The Australia-India Migration and Mobility Partnership Agreement reconfirms that Australian Prime Minister Albanese stands for an ‘Excessively Big Australia’, according to Sustainable Population Australia (SPA). Voters are coming off third best.
Last week, Prime Minister Albanese and Indian counterpart Narendra Modi signed the Australia-India Migration and Mobility Partnership Agreement, which aims to make it easier for students, academics and professionals to live, study and work in each other’s countries.
SPA President Ms Jenny Goldie says the agreement does not include caps on numbers of visas offered, making it impossible to keep Australia’s migrant intake to a sustainable level.
The Agreement allows for five-year student visas, with no caps on the numbers of Indians that can study in Australia. Indian graduates of Australian tertiary institutions on a student visa will be able to apply to work without visa sponsorship for up to eight years. The Talented Early Professionals Scheme will allow 3,000 of India’s “top” graduates and early career professionals to work and stay in Australia for up to two years, able to then apply for a permanent skilled visa. Spouses will have unlimited work rights; and three-month visitor visas will be available to Indians for family or business purposes with no caps on numbers.
Ms Goldie says the reciprocal agreements for Australians applying to work and study in India do not begin to balance the open door policy for Indians coming to Australia.
“While we welcome Indians, these measures only lower the bar for less skilled people, non-genuine students and those who don’t find jobs in skilled areas, to fill up migration quotas. They’ll generate more cries of skills shortages and higher immigration.
“The whole Agreement is going to lead to massive population growth in Australia. At a minimum, it places a diplomatic barrier in the way of any future contraction of immigration to sustainable levels. This we don’t need in light of continuing biodiversity loss and likely reduction in carrying capacity from climate change,” says Ms Goldie.
“Australians were not consulted about this gifting of our sovereignty, with only peanuts in return. Even now the text of the agreement has not been made public.
“We need a consistent policy across all nationalities,” says Ms Goldie. “Treasury’s dogmatic endless-growth policy simply dismisses the real-world environmental and social factors. We are already seeing a rental crisis in Australia that can only worsen with more people, whether born here or immigrants. Investment in social housing is critical to ending the housing crisis but, while population continues to explode, it alone will not solve the problem.

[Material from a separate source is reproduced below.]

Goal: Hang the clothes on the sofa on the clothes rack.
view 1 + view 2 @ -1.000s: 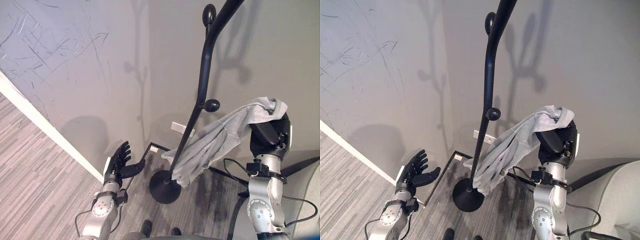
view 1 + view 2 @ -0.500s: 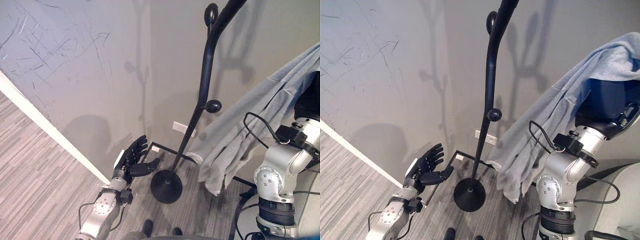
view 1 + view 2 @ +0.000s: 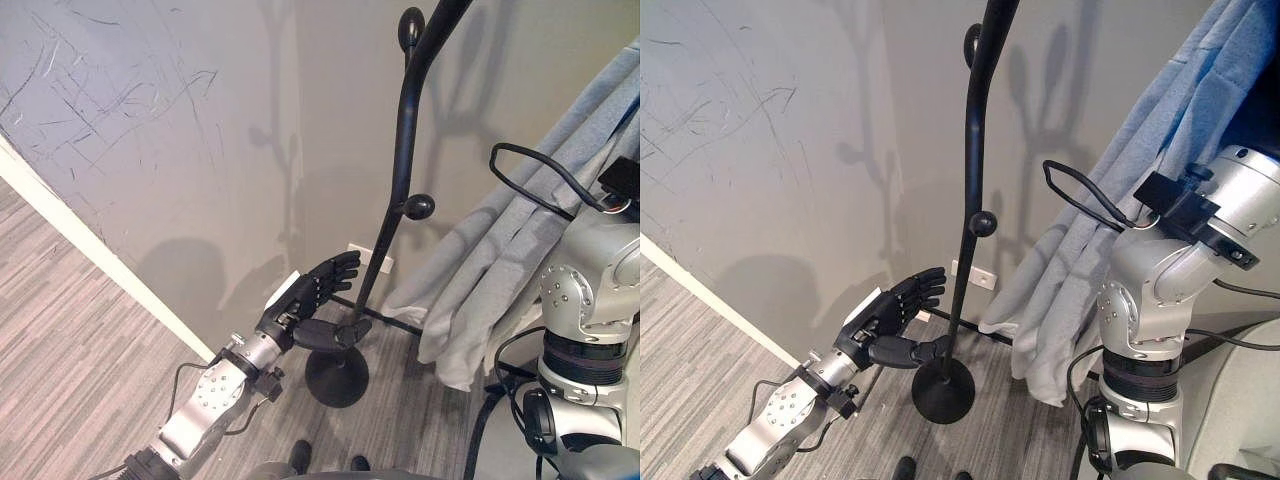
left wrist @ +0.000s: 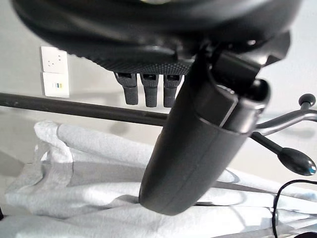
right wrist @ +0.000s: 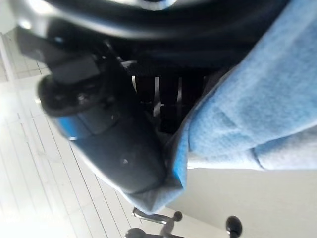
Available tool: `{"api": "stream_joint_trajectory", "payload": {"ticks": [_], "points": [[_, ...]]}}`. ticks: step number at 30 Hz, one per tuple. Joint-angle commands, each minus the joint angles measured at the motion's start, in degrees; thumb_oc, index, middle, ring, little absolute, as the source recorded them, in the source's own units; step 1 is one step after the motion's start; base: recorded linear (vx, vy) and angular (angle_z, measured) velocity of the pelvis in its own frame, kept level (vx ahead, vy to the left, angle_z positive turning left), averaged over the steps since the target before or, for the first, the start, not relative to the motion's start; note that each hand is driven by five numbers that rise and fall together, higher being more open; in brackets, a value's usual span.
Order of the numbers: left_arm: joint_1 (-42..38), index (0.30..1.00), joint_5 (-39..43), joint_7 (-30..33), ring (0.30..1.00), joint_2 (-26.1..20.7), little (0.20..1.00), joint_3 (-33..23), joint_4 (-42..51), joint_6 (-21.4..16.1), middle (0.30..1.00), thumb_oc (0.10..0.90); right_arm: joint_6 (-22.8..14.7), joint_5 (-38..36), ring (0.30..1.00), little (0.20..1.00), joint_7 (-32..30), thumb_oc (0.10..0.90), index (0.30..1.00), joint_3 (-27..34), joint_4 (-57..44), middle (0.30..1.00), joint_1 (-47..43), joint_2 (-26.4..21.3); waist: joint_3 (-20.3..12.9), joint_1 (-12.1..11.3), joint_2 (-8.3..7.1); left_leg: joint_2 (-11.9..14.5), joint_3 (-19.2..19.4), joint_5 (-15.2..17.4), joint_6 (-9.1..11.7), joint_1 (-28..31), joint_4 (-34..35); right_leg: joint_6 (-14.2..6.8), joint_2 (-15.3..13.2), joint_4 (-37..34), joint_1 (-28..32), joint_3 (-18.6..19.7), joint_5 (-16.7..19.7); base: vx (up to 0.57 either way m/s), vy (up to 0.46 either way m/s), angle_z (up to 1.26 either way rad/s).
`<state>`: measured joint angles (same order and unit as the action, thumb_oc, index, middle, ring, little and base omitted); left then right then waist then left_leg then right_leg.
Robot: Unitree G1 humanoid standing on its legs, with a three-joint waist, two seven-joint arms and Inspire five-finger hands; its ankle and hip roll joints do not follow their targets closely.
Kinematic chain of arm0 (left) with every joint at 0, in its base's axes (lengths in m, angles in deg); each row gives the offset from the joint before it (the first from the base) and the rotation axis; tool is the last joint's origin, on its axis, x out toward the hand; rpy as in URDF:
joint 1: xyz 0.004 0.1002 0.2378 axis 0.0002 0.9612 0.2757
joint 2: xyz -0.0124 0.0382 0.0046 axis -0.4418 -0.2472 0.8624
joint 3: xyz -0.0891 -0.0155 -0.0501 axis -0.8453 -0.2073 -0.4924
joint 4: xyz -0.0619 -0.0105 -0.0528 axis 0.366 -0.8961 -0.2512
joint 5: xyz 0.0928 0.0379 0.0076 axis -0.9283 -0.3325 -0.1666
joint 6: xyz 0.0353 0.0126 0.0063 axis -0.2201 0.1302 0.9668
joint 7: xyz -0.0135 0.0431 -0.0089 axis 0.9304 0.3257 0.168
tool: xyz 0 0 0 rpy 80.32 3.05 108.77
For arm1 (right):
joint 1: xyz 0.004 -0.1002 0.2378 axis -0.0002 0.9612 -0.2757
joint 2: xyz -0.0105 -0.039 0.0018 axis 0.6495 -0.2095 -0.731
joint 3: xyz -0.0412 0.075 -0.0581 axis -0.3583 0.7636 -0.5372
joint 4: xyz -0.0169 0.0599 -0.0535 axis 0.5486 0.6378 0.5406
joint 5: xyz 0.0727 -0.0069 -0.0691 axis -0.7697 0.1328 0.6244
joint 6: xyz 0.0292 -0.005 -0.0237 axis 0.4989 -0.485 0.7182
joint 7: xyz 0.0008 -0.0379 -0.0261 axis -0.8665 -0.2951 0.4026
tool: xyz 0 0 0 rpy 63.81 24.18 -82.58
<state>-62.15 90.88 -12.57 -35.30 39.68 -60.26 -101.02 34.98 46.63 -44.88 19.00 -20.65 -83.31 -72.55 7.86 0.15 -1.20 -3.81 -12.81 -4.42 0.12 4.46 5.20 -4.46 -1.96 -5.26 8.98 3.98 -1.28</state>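
The left robot hand [image 3: 312,300] reaches toward the black clothes rack [image 3: 400,190], its fingers [image 3: 912,292] straight and spread, the thumb stretched out close to the pole low down, just above the round base [image 3: 336,378]; it holds nothing. The rack stands on the grey wood-patterned floor [image 3: 60,330] in front of a scuffed grey wall [image 3: 150,130], with knobbed pegs [image 3: 419,207] branching off the curved pole. A white wall socket [image 3: 368,258] sits low on the wall behind the pole. To the right of the rack, the grey garment [image 3: 1110,240] hangs in long folds from the raised right arm. In the right wrist view, the right robot hand [image 5: 119,144] pinches the grey cloth between thumb and curled fingers [image 5: 171,101]
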Motion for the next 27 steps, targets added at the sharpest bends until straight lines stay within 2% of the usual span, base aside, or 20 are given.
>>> {"api": "stream_joint_trajectory", "payload": {"ticks": [1,5,6,12,19,21,27], "points": [[-2.86,0.9,5.13,-2.59,0.9,-0.62,0.9,-1.44,10.28,-5.44,0.9,0.8,-1.94,3.57,0.3,0.3,0.82,0.4,0.3,1.09,-4.93,0.3,-3.51,-0.45,-7.07,-0.95,-2.52,4.5,4.16,2.43,1.87,-3.54,-0.2,-0.21,-1.24,2.32,-1.98,-1.71,0.33,0.0,0.0,0.0],[-4.72,0.9,6.77,-2.74,0.9,1.04,0.9,0.12,9.18,-4.92,0.9,0.8,-2.14,1.19,0.3,0.3,2.39,0.4,0.3,-1.46,-5.28,0.3,-3.74,1.06,-7.36,-0.66,-2.4,4.67,4.3,2.42,1.99,-3.12,-0.2,-0.09,-1.18,2.53,-1.78,-1.72,0.25,0.0,0.0,0.0],[-8.36,0.9,5.14,-2.52,0.9,2.5,0.9,3.05,7.72,-4.97,0.9,0.8,-1.87,0.36,0.3,0.3,2.86,0.4,0.3,-2.8,-5.47,0.3,-4.25,2.0,-7.67,-0.24,-2.43,4.74,4.45,2.36,2.1,-2.93,-0.2,0.0,-1.11,2.61,-1.67,-1.71,0.2,0.0,0.0,0.0],[-18.32,0.9,2.74,-1.63,0.9,7.56,0.9,10.89,2.95,-4.63,0.9,0.8,-0.09,0.21,0.3,0.3,3.32,0.4,0.3,-8.73,-5.24,0.3,-7.65,6.39,-7.77,0.62,-2.1,5.1,5.31,2.08,2.39,-2.54,-0.2,0.15,-1.02,2.6,-1.42,-1.51,0.34,-0.01,-0.004,-0.01],[-20.36,0.9,3.62,-1.13,0.9,9.56,0.9,12.57,2.73,-4.4,0.9,0.8,0.51,-1.19,0.3,0.3,4.55,0.4,0.3,-11.57,-4.23,0.3,-7.98,9.13,-7.54,0.8,-1.83,5.65,5.63,1.75,2.78,-2.54,-0.2,0.53,-0.55,2.27,-1.21,-1.55,0.55,-0.01,-0.005,-0.01],[-22.12,0.9,1.35,-0.53,0.9,10.39,0.9,14.37,1.17,-4.7,0.9,0.8,-0.08,-2.24,0.3,0.3,4.55,0.4,0.3,-12.24,-3.54,0.3,-8.6,9.72,-7.35,0.98,-1.91,6.0,5.42,1.36,3.11,-2.74,-0.2,0.83,-0.08,2.12,-1.13,-1.68,0.43,-0.02,-0.041,-0.02],[-20.86,0.9,1.5,0.32,0.9,9.59,0.9,13.27,1.59,-4.75,0.9,0.8,-0.28,-3.51,0.3,0.3,5.08,0.4,0.3,-12.09,-2.91,0.3,-7.79,10.0,-6.75,0.61,-1.92,6.46,4.41,0.62,3.69,-3.58,-0.2,1.28,0.88,1.79,-1.28,-2.33,0.36,-0.02,-0.037,0.02]]}}
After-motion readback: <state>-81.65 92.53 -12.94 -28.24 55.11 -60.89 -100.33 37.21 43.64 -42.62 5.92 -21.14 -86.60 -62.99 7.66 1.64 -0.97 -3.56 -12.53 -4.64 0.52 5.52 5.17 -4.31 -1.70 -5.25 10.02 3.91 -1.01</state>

“Meanwhile, our biodiversity continues to suffer because of encroachment on other species’ habitats by urban expansion and other human activities,” says Ms Goldie.
“We are anticipating 400,000 net overseas migration (NOM) this financial year and 315,000 in the next. This is more than three times the twentieth century average. This is bad enough but the Australia-India Migration and Mobility Partnership Agreement only makes matters worse.
“Indians are more than welcome in sustainable numbers, but they must not be made instrumental in deteriorating social and environmental conditions in Australia.”